1-    What do star fish and Congressmen have in common ?

2-    What is there about a Swift that reminds me of my pilot friends ?

3-    Why should we go soak our heads ?

Dick’s Details. They take your mind off your mind.

 Sometimes…for no apparent reason…and in fact against every logical reasoning…a “Wolf Whistle” works. There’s a story about that in the Night Connections 2 Personal Audio CD. It’s called, “The Lawyer Lady And The Hunk.”And it’s in the current podcast.

 I saw her…that lawyer lady. She lost one of her high heel shoes hurrying up the steps to his apartment…and she was in such a hurry, she just went back and picked it up…she didn’t even take the time to put it back on. She just tucked in her purse, and ran over to his apartment door with one bare foot. I’ve found that things like that often happen when logic collides with hormones.

 “The Lawyer Lady And The Hunk is from the Night Conncections 2 Personal Audio CD. If you like it, you can just keep the current podcast. Or if you want a fresh copy, just download it from the Night Connections 2 icon on the home page.

 As you probably suspect, there are lots of reasons Big Louie, his own bad self, the Chief Mustard Cutter of the Louie-Louie Generation is launching our intercontintal Whistle Missile at the tear mongers who are trying to spoil our fun this year. And it has to do with the little guy behind my eye lids…and that long ago “old lady” smiling and crying…looking down at the little Brooklyn kid.

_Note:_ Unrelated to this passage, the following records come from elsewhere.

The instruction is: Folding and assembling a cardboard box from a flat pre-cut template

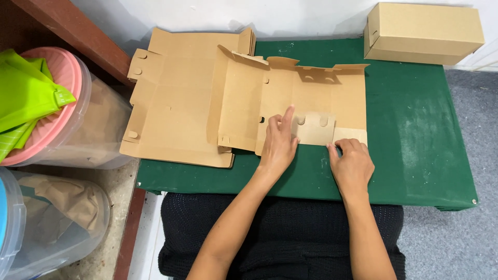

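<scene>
**Two hands on a flat box**

Head view: A brown cardboard box (295, 98), not yet folded up, lies in the middle of the green tabletop (415, 140). Its left side flap stands up. The left hand (279, 142) lies flat on the box near the middle of the frame, fingers spread, one finger pointing up; it grips nothing. The right hand (353, 163) is just to its right, fingers curled and pressing on the lower right flap (350, 135) of the box. A stack of flat boxes (176, 103) lies to the left, partly under the open one. A finished box (423, 32) sits at the upper right. Clear tubs (98, 129) stand at the left edge.
</scene>
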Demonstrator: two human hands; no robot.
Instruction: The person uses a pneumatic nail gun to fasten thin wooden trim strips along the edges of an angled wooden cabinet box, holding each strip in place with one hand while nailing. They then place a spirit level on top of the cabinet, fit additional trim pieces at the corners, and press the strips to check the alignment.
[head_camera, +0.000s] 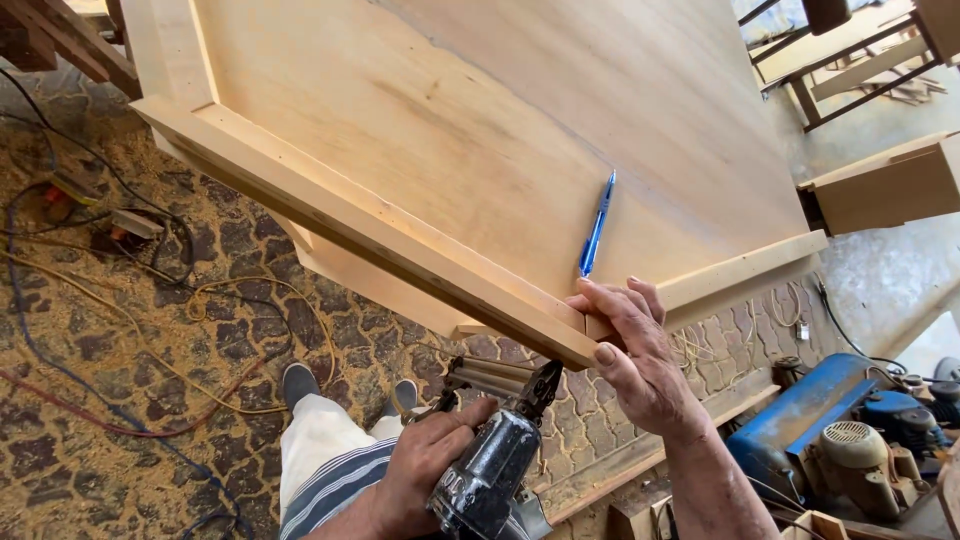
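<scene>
A large pale wooden panel (480, 120) with a raised edge strip (360, 225) tilts across the view. My right hand (640, 360) grips the near corner, where that strip meets a shorter strip (745, 270); fingers lie on top, thumb on the outer edge. Just below the corner, my left hand (425, 465) holds a black nail gun (490, 470), its nose pointing up at the strip's end without clearly touching it. A blue pen (597, 225) lies on the panel just above my right hand.
The stone-patterned floor has sawdust and tangled cables (150, 330) at the left. A blue motor machine (830, 430) sits at the lower right. Wooden frames (850, 60) and a wooden box (885, 185) stand at the upper right. My legs and shoes (300, 385) are below the panel.
</scene>
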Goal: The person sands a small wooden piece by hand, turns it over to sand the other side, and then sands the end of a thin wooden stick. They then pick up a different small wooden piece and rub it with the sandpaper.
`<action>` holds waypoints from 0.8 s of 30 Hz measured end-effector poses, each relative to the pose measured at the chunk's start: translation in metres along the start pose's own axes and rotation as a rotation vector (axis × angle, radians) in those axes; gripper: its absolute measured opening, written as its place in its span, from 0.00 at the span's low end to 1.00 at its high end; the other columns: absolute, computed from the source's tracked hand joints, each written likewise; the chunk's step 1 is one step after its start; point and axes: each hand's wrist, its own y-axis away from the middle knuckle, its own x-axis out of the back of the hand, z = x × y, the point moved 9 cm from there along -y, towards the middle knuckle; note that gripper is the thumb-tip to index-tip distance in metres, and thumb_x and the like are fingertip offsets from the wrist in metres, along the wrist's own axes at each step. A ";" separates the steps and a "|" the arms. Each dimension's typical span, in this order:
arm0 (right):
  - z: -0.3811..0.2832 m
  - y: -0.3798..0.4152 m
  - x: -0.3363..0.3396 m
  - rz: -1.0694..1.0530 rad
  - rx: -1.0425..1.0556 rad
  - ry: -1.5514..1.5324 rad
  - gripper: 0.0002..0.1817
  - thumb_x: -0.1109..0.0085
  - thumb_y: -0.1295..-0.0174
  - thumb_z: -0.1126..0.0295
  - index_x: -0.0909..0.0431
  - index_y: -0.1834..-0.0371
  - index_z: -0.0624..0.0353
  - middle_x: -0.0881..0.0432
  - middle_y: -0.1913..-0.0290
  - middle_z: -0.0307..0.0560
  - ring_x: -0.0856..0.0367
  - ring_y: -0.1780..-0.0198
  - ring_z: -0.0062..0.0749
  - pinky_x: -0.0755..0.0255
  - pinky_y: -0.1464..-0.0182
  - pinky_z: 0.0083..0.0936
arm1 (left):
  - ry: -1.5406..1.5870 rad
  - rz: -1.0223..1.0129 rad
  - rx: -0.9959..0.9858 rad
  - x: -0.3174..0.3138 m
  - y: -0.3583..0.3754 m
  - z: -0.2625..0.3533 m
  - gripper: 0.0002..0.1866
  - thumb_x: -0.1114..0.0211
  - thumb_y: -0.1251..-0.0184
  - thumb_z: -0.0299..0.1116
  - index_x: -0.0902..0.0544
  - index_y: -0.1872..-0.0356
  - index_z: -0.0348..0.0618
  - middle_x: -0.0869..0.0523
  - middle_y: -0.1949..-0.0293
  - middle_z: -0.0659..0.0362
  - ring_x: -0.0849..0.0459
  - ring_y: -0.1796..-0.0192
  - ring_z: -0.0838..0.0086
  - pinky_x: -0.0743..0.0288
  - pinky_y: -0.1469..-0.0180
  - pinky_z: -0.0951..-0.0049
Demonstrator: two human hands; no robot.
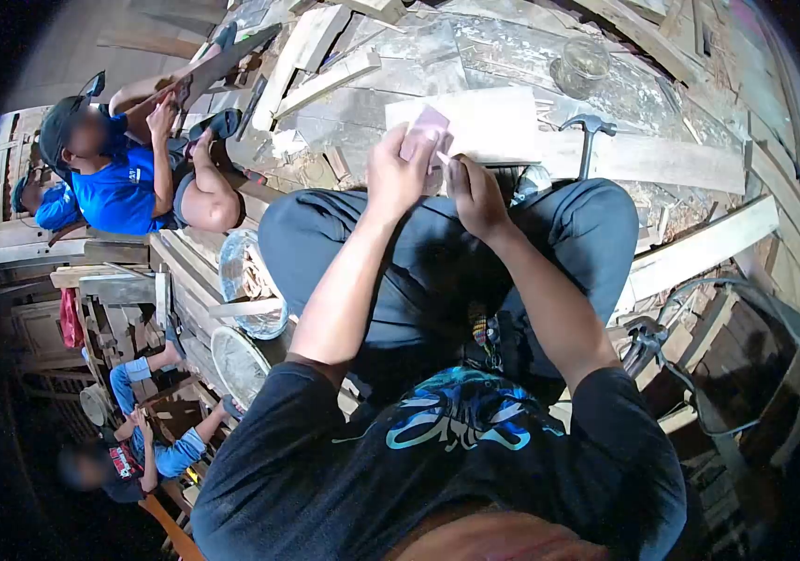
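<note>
My left hand (393,174) is closed on a folded pinkish sheet (431,122) that looks like sandpaper, held up over my lap. Close beside it, my right hand (477,197) has its fingers pinched together; a small pale bit shows at the fingertips, too small to name. Just beyond both hands lies a pale wooden board (503,112). A claw hammer (589,140) rests to the right of them, its handle pointing toward my knee.
Wood offcuts (330,84) and planks (704,248) lie around me. A clear round container (587,61) stands at the back. Buckets (239,360) are by my left knee, and a metal tool (645,338) lies at my right. Two co-workers (129,192) (129,458) sit on the left.
</note>
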 end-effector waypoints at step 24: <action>0.044 0.009 -0.018 -0.105 -0.268 -0.537 0.21 0.59 0.23 0.55 0.21 0.62 0.60 0.26 0.78 0.39 0.27 0.75 0.21 0.31 0.67 0.24 | -0.117 -0.070 -0.257 -0.011 0.005 0.013 0.12 0.34 0.32 0.34 0.16 0.55 0.35 0.13 0.68 0.59 0.19 0.67 0.80 0.25 0.64 0.76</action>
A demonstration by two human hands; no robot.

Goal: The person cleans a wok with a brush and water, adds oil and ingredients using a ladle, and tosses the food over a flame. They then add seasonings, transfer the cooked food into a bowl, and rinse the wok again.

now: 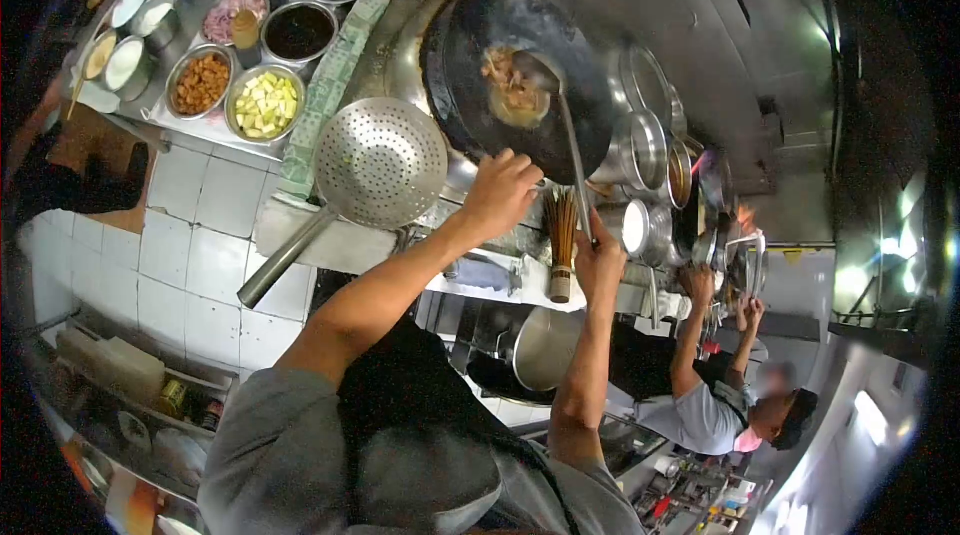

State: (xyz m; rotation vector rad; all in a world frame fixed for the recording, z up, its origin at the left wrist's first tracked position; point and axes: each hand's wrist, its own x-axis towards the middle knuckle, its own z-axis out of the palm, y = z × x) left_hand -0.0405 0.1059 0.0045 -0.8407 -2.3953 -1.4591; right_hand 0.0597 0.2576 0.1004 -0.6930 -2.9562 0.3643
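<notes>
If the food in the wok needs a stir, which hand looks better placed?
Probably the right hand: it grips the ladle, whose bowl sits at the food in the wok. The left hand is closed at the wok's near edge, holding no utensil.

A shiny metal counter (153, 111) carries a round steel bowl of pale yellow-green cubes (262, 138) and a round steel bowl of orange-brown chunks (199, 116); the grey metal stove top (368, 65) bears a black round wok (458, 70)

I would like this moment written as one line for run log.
left hand: at near edge of wok, grip unclear; right hand: holding ladle; ladle: head in wok, at food; strainer: beside wok
</notes>
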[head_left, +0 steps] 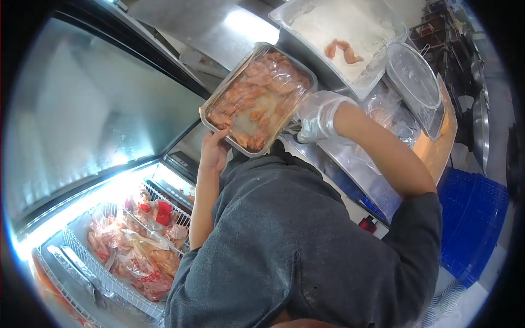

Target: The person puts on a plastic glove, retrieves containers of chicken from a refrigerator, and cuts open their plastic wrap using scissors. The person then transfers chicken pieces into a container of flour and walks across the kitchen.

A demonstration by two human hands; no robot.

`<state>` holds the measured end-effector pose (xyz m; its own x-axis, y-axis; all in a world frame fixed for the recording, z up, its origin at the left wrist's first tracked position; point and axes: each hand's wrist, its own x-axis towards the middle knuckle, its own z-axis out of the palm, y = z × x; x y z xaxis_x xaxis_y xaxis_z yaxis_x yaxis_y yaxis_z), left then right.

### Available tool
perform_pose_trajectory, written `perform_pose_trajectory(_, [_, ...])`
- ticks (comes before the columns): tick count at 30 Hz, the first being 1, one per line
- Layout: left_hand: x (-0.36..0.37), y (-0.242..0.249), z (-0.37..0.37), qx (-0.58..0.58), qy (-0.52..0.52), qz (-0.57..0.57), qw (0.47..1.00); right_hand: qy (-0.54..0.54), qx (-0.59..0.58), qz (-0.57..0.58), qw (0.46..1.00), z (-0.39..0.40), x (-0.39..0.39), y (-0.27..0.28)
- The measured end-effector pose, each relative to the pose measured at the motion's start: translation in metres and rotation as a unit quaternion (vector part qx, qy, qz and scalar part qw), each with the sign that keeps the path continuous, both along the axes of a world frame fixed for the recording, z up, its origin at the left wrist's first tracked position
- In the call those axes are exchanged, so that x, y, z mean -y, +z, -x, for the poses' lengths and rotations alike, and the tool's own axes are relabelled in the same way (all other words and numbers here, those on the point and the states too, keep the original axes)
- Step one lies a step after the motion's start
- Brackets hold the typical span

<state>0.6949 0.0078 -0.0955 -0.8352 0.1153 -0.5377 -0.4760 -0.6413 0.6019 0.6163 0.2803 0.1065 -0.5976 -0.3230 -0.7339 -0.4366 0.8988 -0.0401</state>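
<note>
Grey fleece sleeves nearest; bare left hand, gloved right hand, fingers gripping clear rectangular tray of glossy chicken.

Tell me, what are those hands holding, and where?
A clear container of raw chicken: bare left hand at its near corner, gloved right hand at its right edge.

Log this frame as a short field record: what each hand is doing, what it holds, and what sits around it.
left hand: bare, grips the near edge of the tray
right hand: gloved, holds the tray's far side
tray: clear container of raw orange meat pieces, film-covered, raised and tilted
flour pan: white coating, a few pieces lying in it
fridge shelf: wire rack with bagged meat, door open
blue crate: at the right
</note>
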Motion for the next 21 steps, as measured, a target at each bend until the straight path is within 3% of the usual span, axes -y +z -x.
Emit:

 That little guy behind my eye lids is supposed to pull the proper strings to make my life go in the right direction. He’s supposed to keep control of things. But sometimes, like when he sees my Lady Wonder Wench, he forgets what he’s supposed to do… and drops all the strings…and just enjoys the view. That’s why when she wanders in here, looking all beautiful, wearing something she calls, “Something More Comfortable…” my eyebrows start flipping up and down, my ears start to wiggle, and my fingers start drumming a Lambada beat, and I really want to start dancing. That guy is supposed to keep things like that from happening, but most of the time, he just loses it.

 And I guess whoever was in charge of keeping things under control behind that twenty something year old lady’s eyes all those years ago must have quit on her to…she lost control…and a couple of smiles popped out…right in the middle of her tears.

 And after all these years, I still love the picture I keep in my head of her looking down at that little six year old kid…who was whistling and smiling…just because he was so “little kid happy” in that long ago Brooklyn sunshine.

 And…sometimes…when that little guy who’s supposed to steer my life in the proper direction…starts that slide show going in my head as I’m dropping off to sleep, I can still feel that kiss.

One Response to “The Whistle Missile”

  1. Carole says:

    Dick, I KNOW the world won’t end in 2012 because Martin McFly visited 2015 in “Back to the Future”!!!!!